Saturday, September 22, 2018

Three Films Make A Post: Past Passion. Past Terror. Past Murder.

A Little Trip to Heaven (2005): At first, Baltasar Kormákur’s deeply Icelandic (for a film set in the US, at least) movie seems to be a bit of a Fargo-alike, but the longer it runs, the more it becomes clear this has somewhat different sensibilities. It is a bit less concerned with futility than the Coen Brothers film, and even allows Forest Whitaker’s character to take a half successful redemptive action and end up in a curious sort of heaven as his reward. That’s despite the film being just as clear about the darkness in the hearts of men, particularly those who think they are much brighter than they actually are. It just seems to have a bit more compassion with its characters than the Coens sometimes show.

Apart from Whitaker (who is always great even if he flaunts as dubious an accent as he does here), the film also contains fine work by Julia Stiles and a particularly good performance by Jeremy Renner.

Out of Thin Air (2017): Staying in Iceland (though this is a British film), this documentary by Dylan Howitt about two suspected murders in the country and the people the police apparently tortured into believing to have committed them, without any physical evidence (like corpses) whatsoever coming up, seems to me an exemplary piece of true crime filmmaking that tells its tale calmly, not feeling the need to construct or spout outrage because the facts of what happened, and what the audience can suspect happened really don’t need to be made more dramatic than they actually were. It’s not as if the film pretends to have no position on the case, mind you, it is just intelligent enough to assume it doesn’t have to speechify at its audience about its thoughts.

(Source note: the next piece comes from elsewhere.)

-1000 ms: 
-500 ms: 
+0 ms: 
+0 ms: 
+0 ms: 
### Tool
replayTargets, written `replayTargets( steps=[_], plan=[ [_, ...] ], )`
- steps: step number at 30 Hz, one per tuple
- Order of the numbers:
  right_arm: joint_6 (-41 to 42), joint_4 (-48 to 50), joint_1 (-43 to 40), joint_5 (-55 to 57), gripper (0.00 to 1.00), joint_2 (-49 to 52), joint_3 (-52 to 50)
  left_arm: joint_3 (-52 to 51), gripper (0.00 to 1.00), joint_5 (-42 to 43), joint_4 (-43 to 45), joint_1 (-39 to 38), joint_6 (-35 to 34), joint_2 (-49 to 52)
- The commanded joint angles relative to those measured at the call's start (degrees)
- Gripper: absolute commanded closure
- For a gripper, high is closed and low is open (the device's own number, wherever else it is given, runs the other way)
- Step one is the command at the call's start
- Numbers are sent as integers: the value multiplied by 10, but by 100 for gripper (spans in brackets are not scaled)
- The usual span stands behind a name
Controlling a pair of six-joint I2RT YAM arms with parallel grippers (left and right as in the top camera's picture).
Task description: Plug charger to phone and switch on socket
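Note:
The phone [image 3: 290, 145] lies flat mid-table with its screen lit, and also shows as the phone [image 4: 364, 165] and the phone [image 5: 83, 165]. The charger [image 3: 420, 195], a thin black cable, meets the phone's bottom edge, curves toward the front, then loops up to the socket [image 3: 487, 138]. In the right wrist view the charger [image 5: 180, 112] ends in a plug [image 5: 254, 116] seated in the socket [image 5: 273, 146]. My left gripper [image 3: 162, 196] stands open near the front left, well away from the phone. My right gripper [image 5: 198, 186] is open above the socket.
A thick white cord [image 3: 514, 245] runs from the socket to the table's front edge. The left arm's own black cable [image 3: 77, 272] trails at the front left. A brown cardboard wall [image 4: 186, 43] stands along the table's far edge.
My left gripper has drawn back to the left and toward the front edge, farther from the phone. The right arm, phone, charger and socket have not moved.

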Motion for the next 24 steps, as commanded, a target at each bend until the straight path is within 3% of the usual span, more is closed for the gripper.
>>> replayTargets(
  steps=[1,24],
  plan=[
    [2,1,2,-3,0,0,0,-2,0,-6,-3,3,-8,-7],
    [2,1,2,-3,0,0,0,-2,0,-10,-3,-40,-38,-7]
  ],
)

There’s also a quiet, philosophical undercurrent to the endeavour, suggesting a construction of selfhood through human memory that’s all too fragile, leaving self and truth as things always in doubt.

Jane Eyre (2011): Give me the Brontë sisters and their sense of the Gothic and the dramatic over Jane Austen’s ever so ironic tales of the marriage market any day. So it’s no surprise that I enjoyed Cary Joji Fukunaga’s version of Charlotte’s Jane Eyre quite a bit, particular as it is based on a Moira Buffini script that uses the proto-feminist elements of the novel in excellent ways, drawing Jane as a woman not quite fitting into her time because she as a matter of course takes the promises of humanist philosophy as belonging to her as a woman too. And all that with dialogue often very close to the book. I wish the film had done something about the madwoman in the attic, but honestly, I wouldn’t know how to go about that without rewriting half of the book either.

Fukunaga’s direction makes excellent use of bleak but exciting (to me, at least) landscape, period interiors that are claustrophobic or pretty depending on what’s appropriate, never trying to pop the film up too much nor letting get things too BBC stuffy.

Mia Wasikowska – whom I’ve still have to see in anything amounting to a weak performance – is expectedly wonderful, fully realizing the fragilities, the immense strength, the mix of wisdom won through pain and the naivety of the not terribly worldly Jane. Michael Fassbender is fine, too, though the film does focus quite a bit more on Jane – and rightly so.